Is Buying a Turnkey Property More Expensive Than Doing It Yourself?

 

do it yourself rehab or turnkey-

Do turnkey rental properties really cost more than buying a fixer upper, rehabbing it yourself and renting it out?  That is the age-old question and it is assumed that it is always cheaper to do it yourself.

The quick answer is that in most cases if experienced, yes it would be cheaper to do it yourself.  But at what effort, time and cost?   You can come out with a better deal when you actually have the experience and know how to acquire great deals on fixer uppers.  You really need to get a steal on the purchase price to come out ahead.  This is not an easy thing to do and it varies on your market but I can tell you that where I live, it is extremely difficult to find a good deal on a fixer upper because there are so many other investors to compete with.

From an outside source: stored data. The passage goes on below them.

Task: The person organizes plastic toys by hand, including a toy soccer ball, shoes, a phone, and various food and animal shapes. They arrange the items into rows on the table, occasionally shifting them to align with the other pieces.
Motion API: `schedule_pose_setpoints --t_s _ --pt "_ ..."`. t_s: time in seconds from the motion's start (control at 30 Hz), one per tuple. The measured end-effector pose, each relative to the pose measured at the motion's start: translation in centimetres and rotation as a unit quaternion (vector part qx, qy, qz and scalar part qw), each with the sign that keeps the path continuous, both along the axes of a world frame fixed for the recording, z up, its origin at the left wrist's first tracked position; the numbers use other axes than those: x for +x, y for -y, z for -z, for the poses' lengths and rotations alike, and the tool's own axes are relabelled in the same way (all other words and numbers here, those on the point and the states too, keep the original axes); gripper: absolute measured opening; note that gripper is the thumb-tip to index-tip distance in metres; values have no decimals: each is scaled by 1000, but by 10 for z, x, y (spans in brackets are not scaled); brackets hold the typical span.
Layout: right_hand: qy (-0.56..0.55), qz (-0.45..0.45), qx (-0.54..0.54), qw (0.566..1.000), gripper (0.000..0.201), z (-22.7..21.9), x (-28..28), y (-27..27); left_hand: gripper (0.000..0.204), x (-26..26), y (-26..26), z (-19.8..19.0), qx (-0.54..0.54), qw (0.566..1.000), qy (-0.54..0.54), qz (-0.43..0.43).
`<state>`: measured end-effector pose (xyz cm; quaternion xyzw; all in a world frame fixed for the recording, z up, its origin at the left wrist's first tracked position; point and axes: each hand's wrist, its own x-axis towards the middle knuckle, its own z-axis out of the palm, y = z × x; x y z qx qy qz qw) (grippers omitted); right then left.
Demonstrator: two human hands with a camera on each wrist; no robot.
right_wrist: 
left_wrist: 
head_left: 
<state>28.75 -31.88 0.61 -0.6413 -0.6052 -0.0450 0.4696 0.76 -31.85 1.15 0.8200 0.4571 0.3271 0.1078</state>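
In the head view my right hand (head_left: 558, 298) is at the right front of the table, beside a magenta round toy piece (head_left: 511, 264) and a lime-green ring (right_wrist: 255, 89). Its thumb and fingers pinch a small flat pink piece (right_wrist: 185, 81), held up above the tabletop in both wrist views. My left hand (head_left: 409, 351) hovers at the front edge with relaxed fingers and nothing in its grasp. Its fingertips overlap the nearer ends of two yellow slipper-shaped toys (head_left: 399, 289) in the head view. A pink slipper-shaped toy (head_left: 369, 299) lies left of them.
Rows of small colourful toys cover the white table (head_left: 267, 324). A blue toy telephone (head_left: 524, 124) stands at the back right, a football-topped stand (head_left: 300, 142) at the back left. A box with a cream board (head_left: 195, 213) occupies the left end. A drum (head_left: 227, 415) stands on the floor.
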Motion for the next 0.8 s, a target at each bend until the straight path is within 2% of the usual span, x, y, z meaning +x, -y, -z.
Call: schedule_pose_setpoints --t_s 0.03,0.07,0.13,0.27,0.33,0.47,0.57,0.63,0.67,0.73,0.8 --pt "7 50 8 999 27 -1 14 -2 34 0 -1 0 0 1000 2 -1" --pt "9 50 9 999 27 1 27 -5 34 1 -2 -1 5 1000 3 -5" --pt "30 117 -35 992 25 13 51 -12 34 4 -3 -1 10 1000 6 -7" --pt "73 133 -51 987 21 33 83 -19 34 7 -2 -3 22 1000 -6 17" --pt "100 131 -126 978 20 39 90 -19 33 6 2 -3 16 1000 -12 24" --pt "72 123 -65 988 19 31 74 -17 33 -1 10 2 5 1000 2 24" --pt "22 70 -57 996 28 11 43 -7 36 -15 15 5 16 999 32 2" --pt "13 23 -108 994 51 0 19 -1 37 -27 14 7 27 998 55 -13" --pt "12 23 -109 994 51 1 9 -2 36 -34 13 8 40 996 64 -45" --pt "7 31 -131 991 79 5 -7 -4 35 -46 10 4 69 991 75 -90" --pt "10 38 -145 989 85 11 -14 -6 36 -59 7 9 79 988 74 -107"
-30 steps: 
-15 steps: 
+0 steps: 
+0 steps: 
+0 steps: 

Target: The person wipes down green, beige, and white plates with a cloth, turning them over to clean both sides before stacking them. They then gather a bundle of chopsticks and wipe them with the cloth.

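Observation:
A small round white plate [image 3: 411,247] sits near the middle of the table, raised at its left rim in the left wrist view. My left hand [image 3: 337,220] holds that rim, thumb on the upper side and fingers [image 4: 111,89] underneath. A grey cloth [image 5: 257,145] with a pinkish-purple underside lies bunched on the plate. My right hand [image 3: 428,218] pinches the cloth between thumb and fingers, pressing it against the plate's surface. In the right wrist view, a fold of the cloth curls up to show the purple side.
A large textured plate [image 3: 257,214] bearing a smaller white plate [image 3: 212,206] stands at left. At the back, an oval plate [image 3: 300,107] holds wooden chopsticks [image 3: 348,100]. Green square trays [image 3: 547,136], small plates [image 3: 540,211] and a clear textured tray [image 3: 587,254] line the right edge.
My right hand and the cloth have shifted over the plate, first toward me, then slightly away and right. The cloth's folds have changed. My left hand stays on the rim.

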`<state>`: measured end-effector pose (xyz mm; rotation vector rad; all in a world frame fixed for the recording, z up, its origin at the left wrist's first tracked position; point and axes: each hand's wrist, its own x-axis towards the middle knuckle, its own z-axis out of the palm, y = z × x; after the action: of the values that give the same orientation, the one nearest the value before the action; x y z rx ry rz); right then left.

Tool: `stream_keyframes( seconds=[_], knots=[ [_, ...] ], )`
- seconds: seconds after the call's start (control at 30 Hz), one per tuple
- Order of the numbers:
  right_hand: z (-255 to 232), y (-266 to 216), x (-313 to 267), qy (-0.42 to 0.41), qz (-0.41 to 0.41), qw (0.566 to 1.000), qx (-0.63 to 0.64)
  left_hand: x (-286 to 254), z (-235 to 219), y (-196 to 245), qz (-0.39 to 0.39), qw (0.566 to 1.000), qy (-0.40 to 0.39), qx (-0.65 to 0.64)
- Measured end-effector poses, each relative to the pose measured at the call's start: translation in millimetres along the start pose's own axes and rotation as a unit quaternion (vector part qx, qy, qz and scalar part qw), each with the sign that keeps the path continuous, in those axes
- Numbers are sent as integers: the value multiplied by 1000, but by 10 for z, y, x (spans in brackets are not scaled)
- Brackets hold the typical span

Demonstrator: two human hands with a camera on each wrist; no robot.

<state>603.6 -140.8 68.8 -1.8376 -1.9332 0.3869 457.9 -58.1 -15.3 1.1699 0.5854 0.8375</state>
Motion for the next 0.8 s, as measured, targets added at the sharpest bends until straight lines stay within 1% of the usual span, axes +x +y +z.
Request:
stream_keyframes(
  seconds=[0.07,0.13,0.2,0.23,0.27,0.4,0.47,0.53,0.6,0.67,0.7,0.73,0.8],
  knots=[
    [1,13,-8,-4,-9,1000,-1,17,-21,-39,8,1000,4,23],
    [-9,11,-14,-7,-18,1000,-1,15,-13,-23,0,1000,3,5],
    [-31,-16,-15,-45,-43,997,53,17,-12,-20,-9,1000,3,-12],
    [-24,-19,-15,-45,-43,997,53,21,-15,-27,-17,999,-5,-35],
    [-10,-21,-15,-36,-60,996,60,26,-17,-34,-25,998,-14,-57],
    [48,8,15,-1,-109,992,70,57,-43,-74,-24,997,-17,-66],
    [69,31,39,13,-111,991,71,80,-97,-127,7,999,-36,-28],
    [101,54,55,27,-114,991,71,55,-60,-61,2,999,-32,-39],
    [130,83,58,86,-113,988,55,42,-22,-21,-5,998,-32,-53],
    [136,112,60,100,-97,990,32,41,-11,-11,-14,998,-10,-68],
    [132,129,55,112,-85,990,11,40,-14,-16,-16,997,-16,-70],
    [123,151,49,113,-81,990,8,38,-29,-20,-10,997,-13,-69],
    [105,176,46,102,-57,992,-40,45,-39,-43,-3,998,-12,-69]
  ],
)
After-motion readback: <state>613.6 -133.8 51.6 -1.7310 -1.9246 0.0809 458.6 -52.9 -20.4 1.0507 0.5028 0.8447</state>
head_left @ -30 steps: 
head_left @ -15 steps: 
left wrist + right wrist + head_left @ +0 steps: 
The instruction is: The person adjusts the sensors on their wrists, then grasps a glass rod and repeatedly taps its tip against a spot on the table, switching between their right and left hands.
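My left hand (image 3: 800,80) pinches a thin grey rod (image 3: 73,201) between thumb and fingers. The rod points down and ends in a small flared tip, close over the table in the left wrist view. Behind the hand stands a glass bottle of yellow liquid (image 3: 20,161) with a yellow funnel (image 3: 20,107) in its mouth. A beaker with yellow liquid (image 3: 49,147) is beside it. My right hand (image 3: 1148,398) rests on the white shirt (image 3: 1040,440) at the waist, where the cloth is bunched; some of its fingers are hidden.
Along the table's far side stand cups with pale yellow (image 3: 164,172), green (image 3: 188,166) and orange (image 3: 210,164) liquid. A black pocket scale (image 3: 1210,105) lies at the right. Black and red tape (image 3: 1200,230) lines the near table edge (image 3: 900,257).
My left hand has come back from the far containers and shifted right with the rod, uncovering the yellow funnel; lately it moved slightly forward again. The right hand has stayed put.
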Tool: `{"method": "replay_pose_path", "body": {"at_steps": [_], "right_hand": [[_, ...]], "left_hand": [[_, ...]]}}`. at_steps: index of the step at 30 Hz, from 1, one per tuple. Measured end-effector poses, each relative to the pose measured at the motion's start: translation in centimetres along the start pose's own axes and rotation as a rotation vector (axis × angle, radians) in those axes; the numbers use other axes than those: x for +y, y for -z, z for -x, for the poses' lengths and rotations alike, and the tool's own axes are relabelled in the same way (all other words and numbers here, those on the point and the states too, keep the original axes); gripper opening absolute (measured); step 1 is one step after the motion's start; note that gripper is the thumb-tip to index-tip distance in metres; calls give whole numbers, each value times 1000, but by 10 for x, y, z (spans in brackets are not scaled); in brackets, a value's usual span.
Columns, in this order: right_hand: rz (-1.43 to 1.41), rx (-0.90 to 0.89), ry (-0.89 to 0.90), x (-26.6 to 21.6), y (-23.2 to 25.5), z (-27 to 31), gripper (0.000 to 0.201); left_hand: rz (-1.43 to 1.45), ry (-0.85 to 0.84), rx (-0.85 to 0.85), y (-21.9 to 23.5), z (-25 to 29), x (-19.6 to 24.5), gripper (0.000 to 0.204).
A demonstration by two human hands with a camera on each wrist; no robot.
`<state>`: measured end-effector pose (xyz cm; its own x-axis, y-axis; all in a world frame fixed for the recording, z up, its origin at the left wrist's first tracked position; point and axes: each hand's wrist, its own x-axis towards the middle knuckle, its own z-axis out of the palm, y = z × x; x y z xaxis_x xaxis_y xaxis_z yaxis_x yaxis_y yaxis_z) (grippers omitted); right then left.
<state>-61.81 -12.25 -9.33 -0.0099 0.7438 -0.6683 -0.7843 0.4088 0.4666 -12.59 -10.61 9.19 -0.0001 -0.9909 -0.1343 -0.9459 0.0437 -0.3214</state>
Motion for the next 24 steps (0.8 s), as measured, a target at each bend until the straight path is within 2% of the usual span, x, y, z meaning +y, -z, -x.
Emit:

If you were to set up your own wholesaling campaign, flyers and all, take the time to negotiate with distressed buyers and find a house off the MLS, you will increase your chances at getting a better deal.   That alone is a time-consuming process and it costs money to set up a successful wholesale campaign.  If you are anything like me, there is not enough time in the day to get this started and go through all this because I have a full-time job and a busy life.

Not to mention that doing a rehab on a house also takes experience and could take months to make a property rent ready.   Finding good deals on materials, dealing with contractors and dealing with unexpected costs is all more headaches, stress and time-consuming.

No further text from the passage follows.